* **DATASET EXCERPT**
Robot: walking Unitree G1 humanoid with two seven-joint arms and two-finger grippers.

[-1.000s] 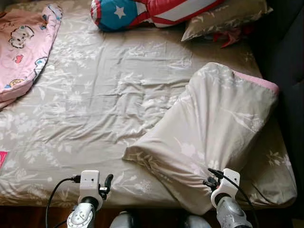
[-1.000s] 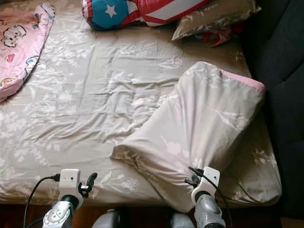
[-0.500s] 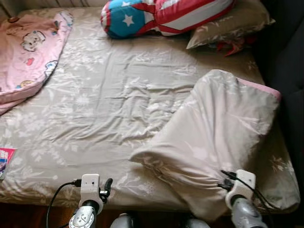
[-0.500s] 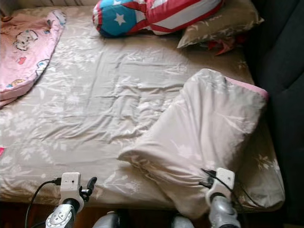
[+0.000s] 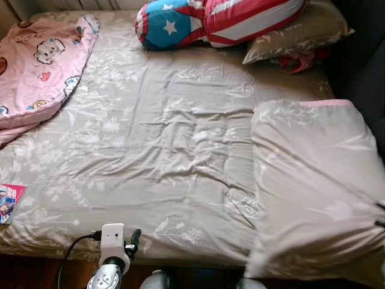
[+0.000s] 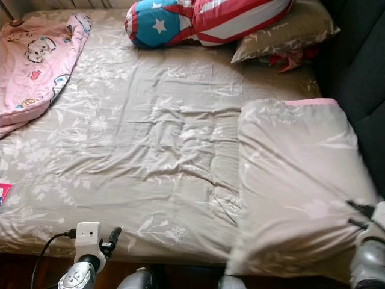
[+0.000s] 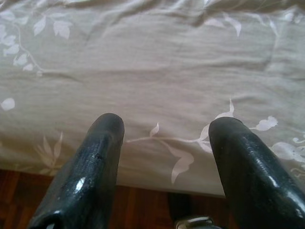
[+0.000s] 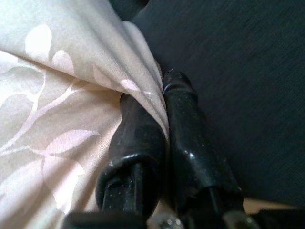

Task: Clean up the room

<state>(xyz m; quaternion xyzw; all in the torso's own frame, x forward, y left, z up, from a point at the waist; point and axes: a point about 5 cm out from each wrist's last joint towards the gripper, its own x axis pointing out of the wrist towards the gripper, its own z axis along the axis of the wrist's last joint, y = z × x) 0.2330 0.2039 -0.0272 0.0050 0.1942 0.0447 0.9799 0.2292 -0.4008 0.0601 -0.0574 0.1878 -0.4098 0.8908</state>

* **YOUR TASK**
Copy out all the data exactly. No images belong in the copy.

* **ANSWER SPACE**
Robot: walking Unitree G1 humanoid with two seven-joint arms and two-finger grippers.

[-1.000s] 
[-1.000s] 
[-0.500s] 
[-0.500s] 
[+0.000s] 
[+0.000s] 
[+0.000s] 
[+0.000s] 

Task: Clean up the room

<state>(xyz m; quaternion xyzw; all in the torso's own frame, x forward, y left, z up, from a point at the waist; point and axes: a point about 5 cm out from each wrist's last joint towards the gripper, its own x axis pointing out of the wrist towards the gripper, its own z axis along the axis of the wrist's last joint, y = z × x) 0.2330 0.2039 -0.0272 0.0050 0.1942 0.0447 0.9799 0.2292 -0.4008 0.0601 -0.0574 0.1878 -0.4098 0.8908</state>

The exercise output is complete.